Tra i principali beneficiari di questo spostamento di capitali figurano il dollaro statunitense, l’oro e altri beni rifugio tradizionali. Anche il mercato energetico ha reagito con forza alla situazione geopolitica. I prezzi del petrolio sono saliti rapidamente a causa dei timori di possibili interruzioni nello Stretto di Hormuz, una delle rotte marittime più importanti per il trasporto globale di greggio. Parallelamente, diversi mercati azionari asiatici hanno registrato forti cali, arrivando in alcuni casi ad attivare i cosiddetti circuit breaker, meccanismi automatici che sospendono temporaneamente le contrattazioni quando le perdite superano determinate soglie.
In questo contesto di instabilità generale, anche il sentiment degli investitori nel settore delle criptovalute si è deteriorato. Il Crypto Fear and Greed Index, uno degli indicatori più seguiti per misurare l’umore del mercato, ha segnato sabato un valore di appena 12, rimanendo nel territorio definito di Paura Estrema. Ancora più significativo è il fatto che l’indice si trovi in questa zona negativa da 38 giorni consecutivi, la serie più lunga registrata dalla sua introduzione. A metà settimana l’indicatore aveva tentato un timido recupero fino a quota 25, ma il miglioramento è stato temporaneo e la pressione ribassista è tornata rapidamente.
Gli analisti di mercato avvertono che la fase di debolezza potrebbe non essere ancora conclusa.
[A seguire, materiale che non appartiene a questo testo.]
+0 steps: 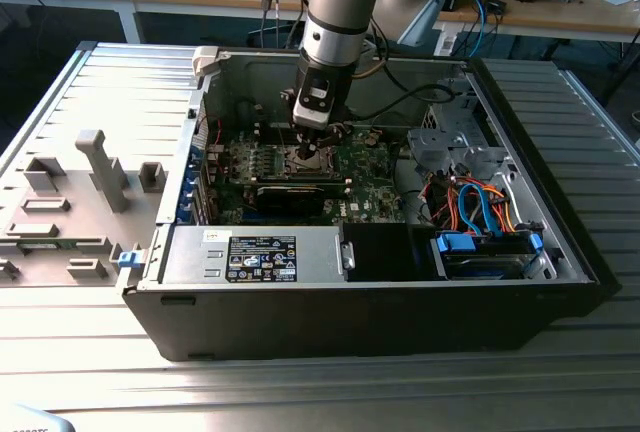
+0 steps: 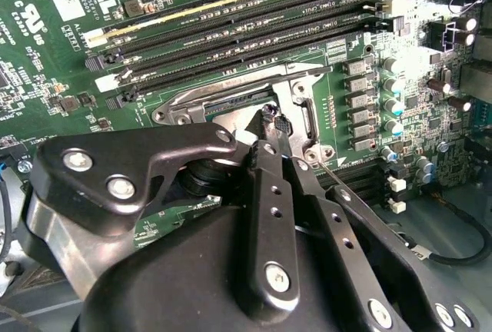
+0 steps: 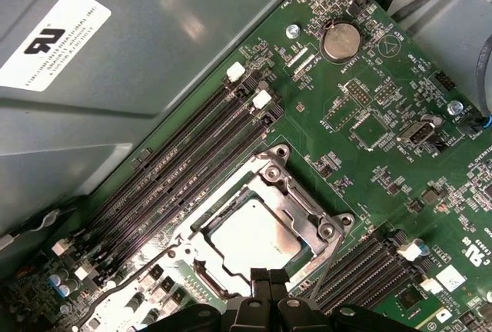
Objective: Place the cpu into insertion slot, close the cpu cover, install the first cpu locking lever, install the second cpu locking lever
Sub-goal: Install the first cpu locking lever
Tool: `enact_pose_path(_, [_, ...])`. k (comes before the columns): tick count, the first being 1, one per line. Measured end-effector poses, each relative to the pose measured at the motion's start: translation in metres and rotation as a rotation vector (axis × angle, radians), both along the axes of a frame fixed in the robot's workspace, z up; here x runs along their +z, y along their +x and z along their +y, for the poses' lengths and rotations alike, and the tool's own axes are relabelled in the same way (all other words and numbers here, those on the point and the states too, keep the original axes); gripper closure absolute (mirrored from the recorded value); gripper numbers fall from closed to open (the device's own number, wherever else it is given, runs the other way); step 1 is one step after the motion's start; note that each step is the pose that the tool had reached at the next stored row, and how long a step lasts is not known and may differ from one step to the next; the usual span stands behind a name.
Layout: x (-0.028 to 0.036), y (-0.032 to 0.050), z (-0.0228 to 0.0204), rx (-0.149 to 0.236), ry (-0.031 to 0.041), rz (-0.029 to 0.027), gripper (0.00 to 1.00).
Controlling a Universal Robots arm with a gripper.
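1. A black, open-sided computer case [image 1: 350,322] lies on the ribbed grey metal worktop [image 1: 100,372]; the robot's grey arm reaches down into it, and its black claw [image 1: 312,147] hangs over the middle of the green motherboard [image 1: 370,167].
2. The small square cpu with the pale silvery top [image 3: 254,236] sits in its socket on the board; in the first wrist view it lies flat, just beside the row of long black memory slots [image 3: 192,163].
3. The thin silvery metal cpu cover [image 3: 304,201] is down over the chip; its frame rings the chip on all sides, and the pale top shows through the square opening.
4. In the first wrist view the claw [image 3: 269,274] is at the edge of the socket, its two black fingertips drawn together with no gap between them; I cannot tell whether anything thin is caught there.
5. In the second wrist view the claw [image 2: 269,117] points down at the cover's frame [image 2: 296,90], the tips right over the socket.
6. A round silver coin battery [image 3: 340,40] sits further off on the board; blue and orange cables [image 1: 480,202] lie towards the exterior view's right; grey plastic blocks [image 1: 100,167] stand on the worktop on the exterior view's left.
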State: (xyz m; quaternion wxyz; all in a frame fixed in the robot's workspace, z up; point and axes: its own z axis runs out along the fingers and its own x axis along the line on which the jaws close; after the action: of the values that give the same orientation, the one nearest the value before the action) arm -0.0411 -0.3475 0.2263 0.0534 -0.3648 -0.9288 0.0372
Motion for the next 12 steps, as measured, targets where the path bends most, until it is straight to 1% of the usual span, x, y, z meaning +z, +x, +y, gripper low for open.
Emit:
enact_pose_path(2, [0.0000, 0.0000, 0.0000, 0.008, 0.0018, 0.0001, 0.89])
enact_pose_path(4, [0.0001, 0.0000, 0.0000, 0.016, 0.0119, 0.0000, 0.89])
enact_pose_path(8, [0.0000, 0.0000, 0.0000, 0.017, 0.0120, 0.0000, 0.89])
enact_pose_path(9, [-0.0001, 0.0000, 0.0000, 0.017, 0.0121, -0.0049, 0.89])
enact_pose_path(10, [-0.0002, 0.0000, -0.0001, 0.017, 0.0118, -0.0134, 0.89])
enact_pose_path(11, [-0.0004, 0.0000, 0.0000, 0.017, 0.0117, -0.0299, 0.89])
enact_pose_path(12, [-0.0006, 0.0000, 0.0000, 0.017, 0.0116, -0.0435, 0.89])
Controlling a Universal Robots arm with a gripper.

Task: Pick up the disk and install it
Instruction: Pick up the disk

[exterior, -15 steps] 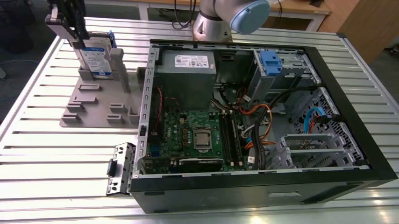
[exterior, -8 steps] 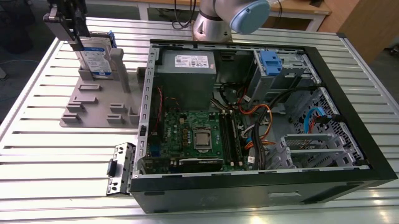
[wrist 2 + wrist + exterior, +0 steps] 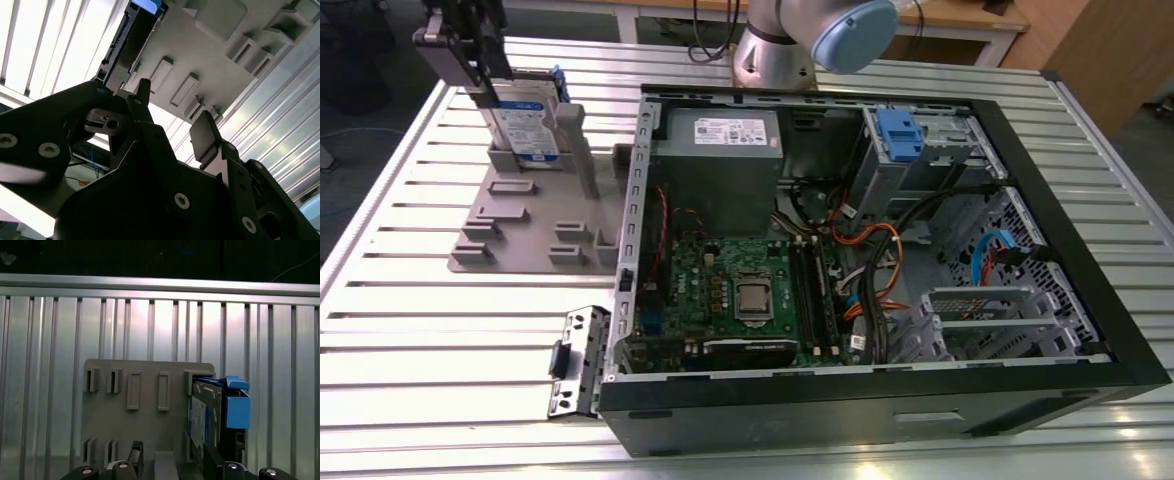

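Observation:
The disk (image 3: pixel 530 124) is a silver drive with a white-and-blue label in a bright blue carrier. It stands on edge in a slot at the far end of the grey holder plate (image 3: pixel 520 225), at the exterior view's left. My gripper (image 3: pixel 483 90) hangs just above and beside the disk's top edge. In the second wrist view the gripper (image 3: pixel 172 117) is open, its two fingers spread with only the holder plate (image 3: pixel 200 55) seen between them, and the disk (image 3: pixel 127 45) lies beyond one finger. The first wrist view has the disk (image 3: pixel 215 412) upright beside the gripper (image 3: pixel 172 457).
An open computer case (image 3: pixel 1067 250) lies to the exterior view's right of the holder, with a grey power supply box (image 3: pixel 716 150), a motherboard (image 3: pixel 734 290) and a drive bay with a blue latch (image 3: pixel 898 130). A loose metal bracket (image 3: pixel 580 360) lies by the case. The table (image 3: pixel 414 330) is slatted aluminium.

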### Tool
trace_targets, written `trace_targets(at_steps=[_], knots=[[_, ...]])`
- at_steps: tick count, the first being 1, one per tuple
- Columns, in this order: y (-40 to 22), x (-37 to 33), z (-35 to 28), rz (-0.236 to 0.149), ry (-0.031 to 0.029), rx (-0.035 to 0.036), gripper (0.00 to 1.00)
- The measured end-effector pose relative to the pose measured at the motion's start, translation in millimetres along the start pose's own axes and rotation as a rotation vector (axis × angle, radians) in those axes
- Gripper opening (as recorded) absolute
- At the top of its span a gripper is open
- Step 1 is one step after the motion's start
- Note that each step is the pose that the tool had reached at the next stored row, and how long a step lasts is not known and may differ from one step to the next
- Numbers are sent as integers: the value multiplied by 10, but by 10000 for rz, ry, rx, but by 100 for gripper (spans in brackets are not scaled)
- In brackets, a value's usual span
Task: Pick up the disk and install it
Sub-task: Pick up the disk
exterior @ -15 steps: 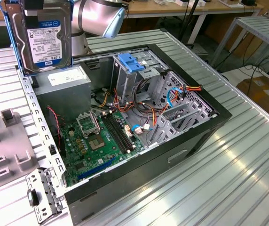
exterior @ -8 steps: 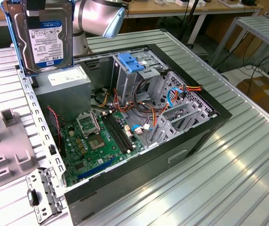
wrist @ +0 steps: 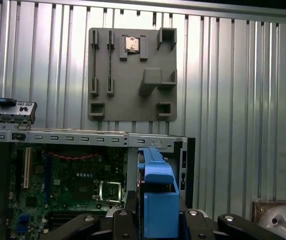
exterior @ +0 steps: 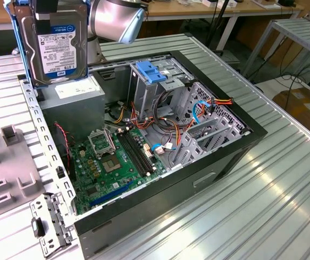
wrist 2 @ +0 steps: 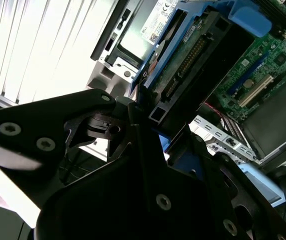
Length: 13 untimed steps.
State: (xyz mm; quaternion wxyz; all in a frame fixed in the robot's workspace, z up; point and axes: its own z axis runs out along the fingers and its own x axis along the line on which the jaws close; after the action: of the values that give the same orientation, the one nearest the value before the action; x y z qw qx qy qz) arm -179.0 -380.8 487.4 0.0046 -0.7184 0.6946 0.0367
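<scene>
Above the open computer case (exterior: 214, 168), over its power supply (exterior: 71, 105), gripper (wrist: 158, 220) sits clamped on the upright disk (exterior: 57, 46) by its blue frame.

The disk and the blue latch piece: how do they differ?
The disk hangs upright in the gripper above the case; the blue latch piece lies on the drive cage inside. The disk has a grey labelled body in a blue frame; the latch piece is all blue. Both carry blue plastic.
</scene>
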Motion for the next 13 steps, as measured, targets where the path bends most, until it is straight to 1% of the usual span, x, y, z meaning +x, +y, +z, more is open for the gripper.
trace_targets(at_steps=[1,4,13], knots=[[-4,20,-1,0,0,-1,37],[-6,39,-1,0,0,0,37],[-7,75,-1,0,0,0,37]])
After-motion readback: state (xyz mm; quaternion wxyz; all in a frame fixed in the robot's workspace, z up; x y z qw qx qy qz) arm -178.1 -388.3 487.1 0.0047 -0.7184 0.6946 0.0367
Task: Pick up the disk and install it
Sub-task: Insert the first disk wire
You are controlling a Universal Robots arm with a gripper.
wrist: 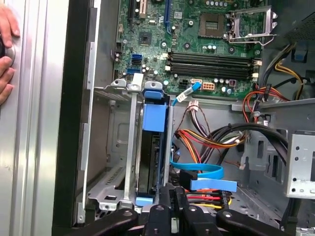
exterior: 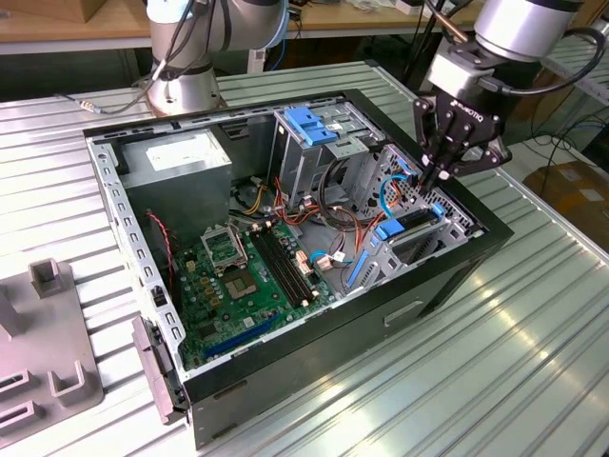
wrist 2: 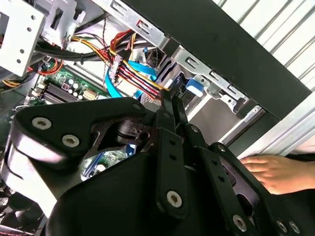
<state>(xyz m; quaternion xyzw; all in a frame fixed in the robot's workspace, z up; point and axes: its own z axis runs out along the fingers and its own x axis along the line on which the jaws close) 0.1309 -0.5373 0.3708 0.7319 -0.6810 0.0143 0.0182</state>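
A robot lab or workshop is shown. An open computer case is laid on a ribbed metal worktop, and a robot arm is bolted onto that worktop. A wooden bench, cables and a cardboard box are seen behind.

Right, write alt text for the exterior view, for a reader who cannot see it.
A robot arm's black claw reaches down into an open black desktop computer case lying on a ribbed metal table, at a drive bay where the flat silver-grey disk with blue plastic rails sits. Inside are a green motherboard and a grey power-supply box.
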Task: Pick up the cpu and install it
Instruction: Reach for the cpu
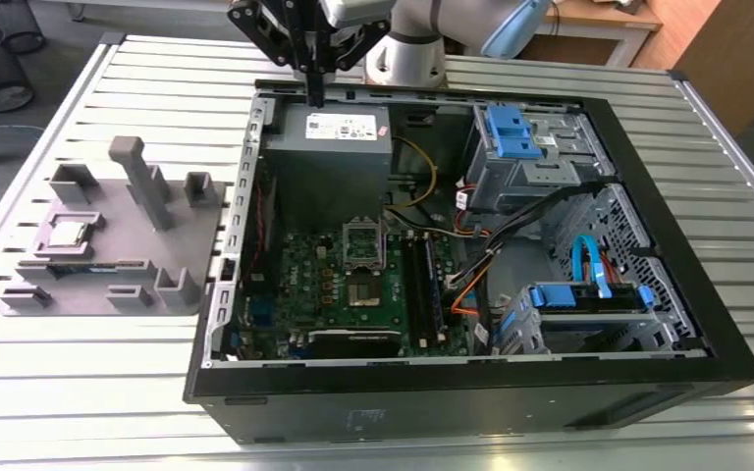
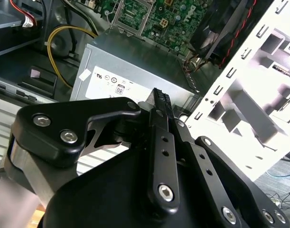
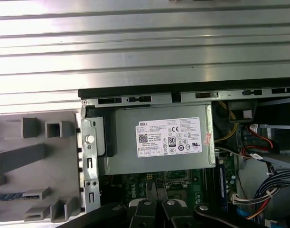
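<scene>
One end effector (image 1: 314,98) pressed together over case rim (image 1: 675,235); cpu (image 1: 70,233) well apart on grey fixture (image 1: 115,250)

One computer case (image 1: 482,397), one power supply (image 1: 331,157), one grey parts holder (image 1: 184,240), one cpu (image 1: 70,233), one robot arm (image 1: 416,44).

Matt black pincer (image 2: 160,95), ribbed metal table (image 1: 154,78)
</scene>
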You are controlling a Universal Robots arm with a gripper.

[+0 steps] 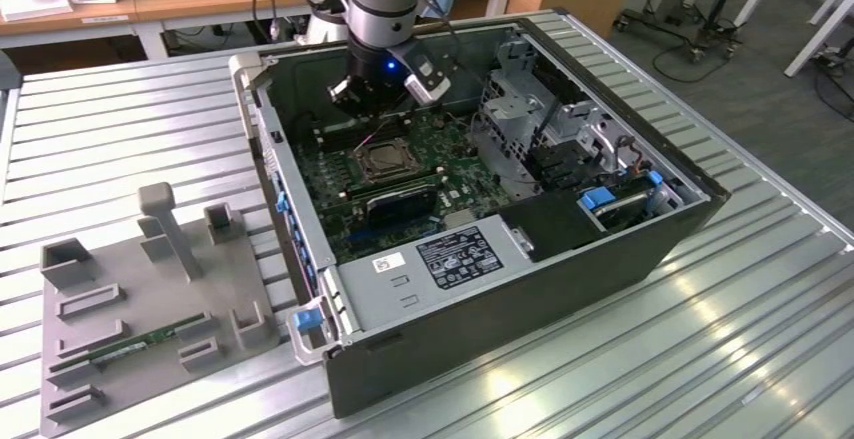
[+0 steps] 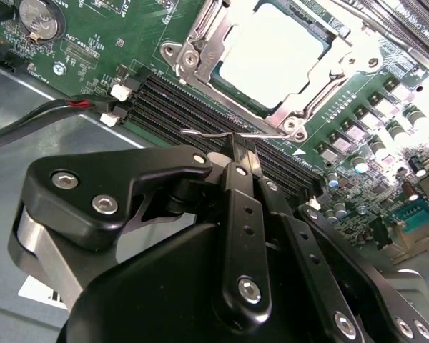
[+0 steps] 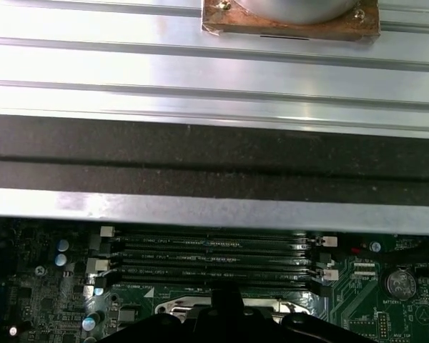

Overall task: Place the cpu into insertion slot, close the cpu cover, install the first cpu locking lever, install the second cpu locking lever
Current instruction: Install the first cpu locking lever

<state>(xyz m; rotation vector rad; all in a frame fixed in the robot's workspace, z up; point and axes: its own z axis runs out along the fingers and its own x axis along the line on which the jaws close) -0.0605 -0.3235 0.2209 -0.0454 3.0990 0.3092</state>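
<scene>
Silvery cpu [image 2: 272, 53] sat in the insertion slot [image 2: 200, 53], cpu cover [image 2: 311, 100] closed over it, gripper [image 2: 232, 143] pinched shut on a thin wire locking lever [image 2: 200, 133], beside black memory slots [image 3: 214, 261].

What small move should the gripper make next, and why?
Probably a short push on the locking lever toward the insertion slot: the gripper, fingers together, sits at that thin wire, while the cpu already lies under the closed cpu cover.
</scene>
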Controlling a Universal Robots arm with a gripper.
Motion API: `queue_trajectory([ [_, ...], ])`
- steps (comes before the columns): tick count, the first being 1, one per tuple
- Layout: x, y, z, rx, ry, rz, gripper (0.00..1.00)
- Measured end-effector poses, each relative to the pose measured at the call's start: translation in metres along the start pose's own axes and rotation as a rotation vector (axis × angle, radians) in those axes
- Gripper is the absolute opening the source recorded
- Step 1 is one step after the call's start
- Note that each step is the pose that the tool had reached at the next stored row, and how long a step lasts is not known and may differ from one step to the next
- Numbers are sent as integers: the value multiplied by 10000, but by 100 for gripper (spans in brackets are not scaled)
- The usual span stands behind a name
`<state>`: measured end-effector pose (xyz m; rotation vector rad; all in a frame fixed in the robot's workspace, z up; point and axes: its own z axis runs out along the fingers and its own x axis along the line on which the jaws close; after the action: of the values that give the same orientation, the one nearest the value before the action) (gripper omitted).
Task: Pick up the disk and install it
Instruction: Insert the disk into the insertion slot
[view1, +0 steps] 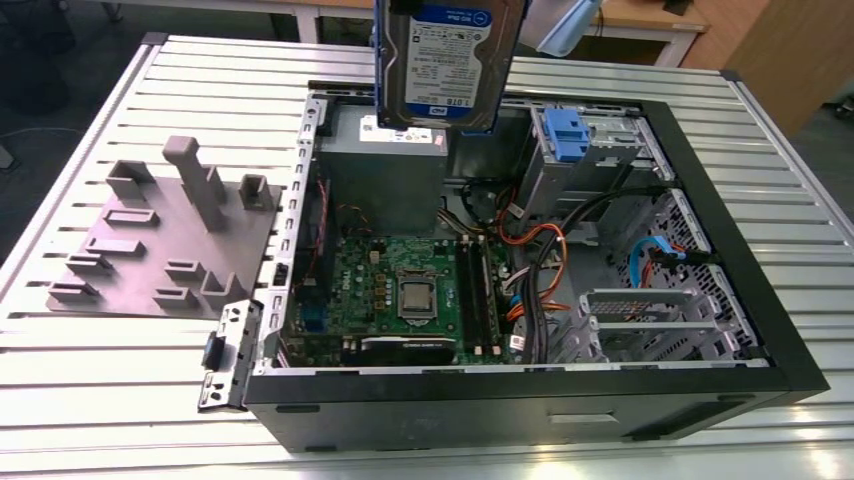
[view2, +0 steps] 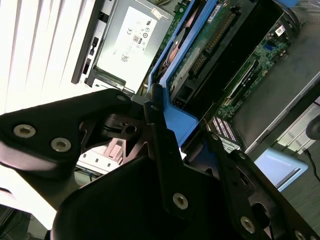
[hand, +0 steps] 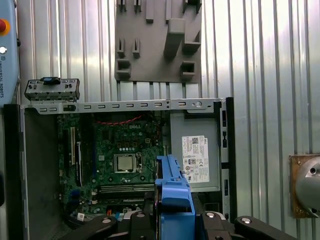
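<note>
Broadly, a worktop (view1: 80, 400) of ribbed silver metal slats spreads beneath the pincer. Beyond its far edge the exterior view catches a wooden cabinet side (view1: 787, 50) and dark floor (view1: 54, 70). Directly under the pincer lies an open black computer case (view1: 534, 405), on its side with its interior facing up. Well aside from the pincer, toward the exterior view's left, a grey fixture plate (view1: 147, 250) with raised blocks rests on the slats just beside the case. Inside the case, the grey power-supply box (view1: 387, 170) sits right below the pincer. The green motherboard (view1: 400, 290) lies farther along the case floor, and a grey drive cage (view1: 587, 150) with a blue latch stands off to one side. The pincer (hand: 174, 220) is clamped on the disk (view1: 447, 60), its dark fingers (view2: 162, 150) pressing the blue rails. The disk hangs upright, label toward the exterior camera, above the case and apart from it.
</note>
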<state>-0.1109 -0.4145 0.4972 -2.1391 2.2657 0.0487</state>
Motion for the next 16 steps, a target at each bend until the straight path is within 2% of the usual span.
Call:
queue_trajectory([
  [16,35,-2,-1,0,0,-1,36],
])
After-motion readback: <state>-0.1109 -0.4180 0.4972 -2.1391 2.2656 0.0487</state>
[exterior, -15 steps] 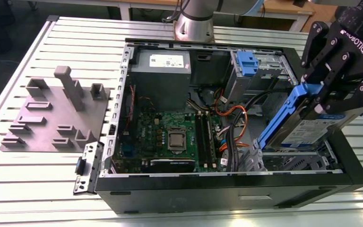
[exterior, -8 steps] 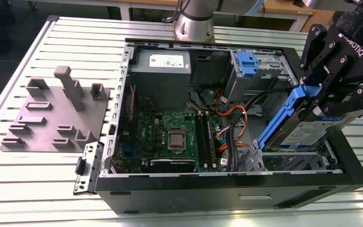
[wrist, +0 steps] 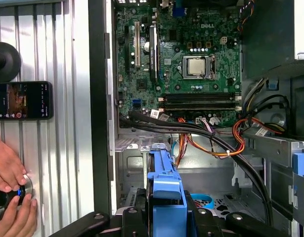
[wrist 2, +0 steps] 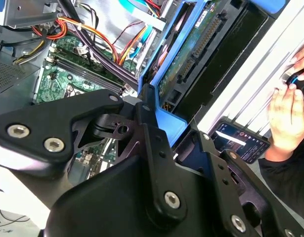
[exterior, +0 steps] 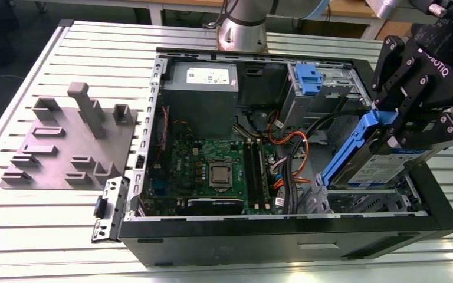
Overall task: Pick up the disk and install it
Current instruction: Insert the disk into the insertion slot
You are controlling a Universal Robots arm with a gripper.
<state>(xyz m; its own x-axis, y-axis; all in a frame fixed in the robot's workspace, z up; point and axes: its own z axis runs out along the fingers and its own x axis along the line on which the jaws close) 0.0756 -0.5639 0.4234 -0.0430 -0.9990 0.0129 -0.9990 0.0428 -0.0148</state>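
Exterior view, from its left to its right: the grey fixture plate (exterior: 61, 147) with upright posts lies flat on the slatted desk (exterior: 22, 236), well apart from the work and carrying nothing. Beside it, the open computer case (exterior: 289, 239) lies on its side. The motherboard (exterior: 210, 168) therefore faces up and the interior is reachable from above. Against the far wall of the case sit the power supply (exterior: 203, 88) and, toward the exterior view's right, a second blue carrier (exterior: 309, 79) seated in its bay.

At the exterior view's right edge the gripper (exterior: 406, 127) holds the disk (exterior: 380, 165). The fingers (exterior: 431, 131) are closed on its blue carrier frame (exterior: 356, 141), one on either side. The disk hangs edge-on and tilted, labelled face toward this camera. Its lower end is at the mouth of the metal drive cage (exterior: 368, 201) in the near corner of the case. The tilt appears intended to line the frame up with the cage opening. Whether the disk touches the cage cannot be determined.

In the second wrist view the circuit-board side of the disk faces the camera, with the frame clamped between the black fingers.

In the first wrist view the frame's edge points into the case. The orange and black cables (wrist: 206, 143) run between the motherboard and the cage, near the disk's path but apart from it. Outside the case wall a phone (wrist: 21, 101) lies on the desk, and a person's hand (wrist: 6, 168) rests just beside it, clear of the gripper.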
Alcuni esperti osservano con attenzione i livelli tecnici chiave del grafico di Bitcoin, individuando soglie che potrebbero determinare la direzione delle prossime settimane. Un livello particolarmente monitorato è quello di circa 63.700 dollari, considerato un supporto importante. Se il prezzo dovesse scendere al di sotto di questa area, il mercato potrebbe assistere a un’ulteriore accelerazione delle vendite.
Altri analisti evidenziano la formazione di configurazioni tecniche che suggeriscono una possibile continuazione della fase ribassista. In particolare, alcuni osservatori hanno segnalato un pattern grafico che potrebbe spingere Bitcoin verso livelli ancora più bassi, con possibili obiettivi intorno ai 55.000 dollari qualora la pressione dei venditori dovesse aumentare.
A rendere il quadro ancora più complesso contribuisce l’attesa per la prossima decisione della Federal Reserve sulla politica monetaria. La riunione della banca centrale statunitense prevista per il 18 marzo è osservata con grande attenzione dagli investitori di tutto il mondo. Secondo le stime degli operatori finanziari, esiste una probabilità molto elevata che i tassi di interesse rimangano invariati nell’attuale intervallo compreso tra 3,50% e 3,75%. L’assenza di un possibile taglio dei tassi riduce infatti la liquidità disponibile nei mercati e tende a penalizzare gli asset più speculativi.
Il futuro di Bitcoin appare quindi strettamente legato a due fattori principali. Da una parte l’evoluzione delle tensioni geopolitiche in Medio Oriente, che continuano a influenzare il comportamento degli investitori globali. Dall’altra le prossime decisioni della politica monetaria internazionale, che potrebbero modificare l’equilibrio tra rischio e rendimento nei mercati finanziari. In un contesto così incerto, il settore delle criptovalute resta particolarmente sensibile agli shock esterni e ai cambiamenti improvvisi del sentiment degli investitori.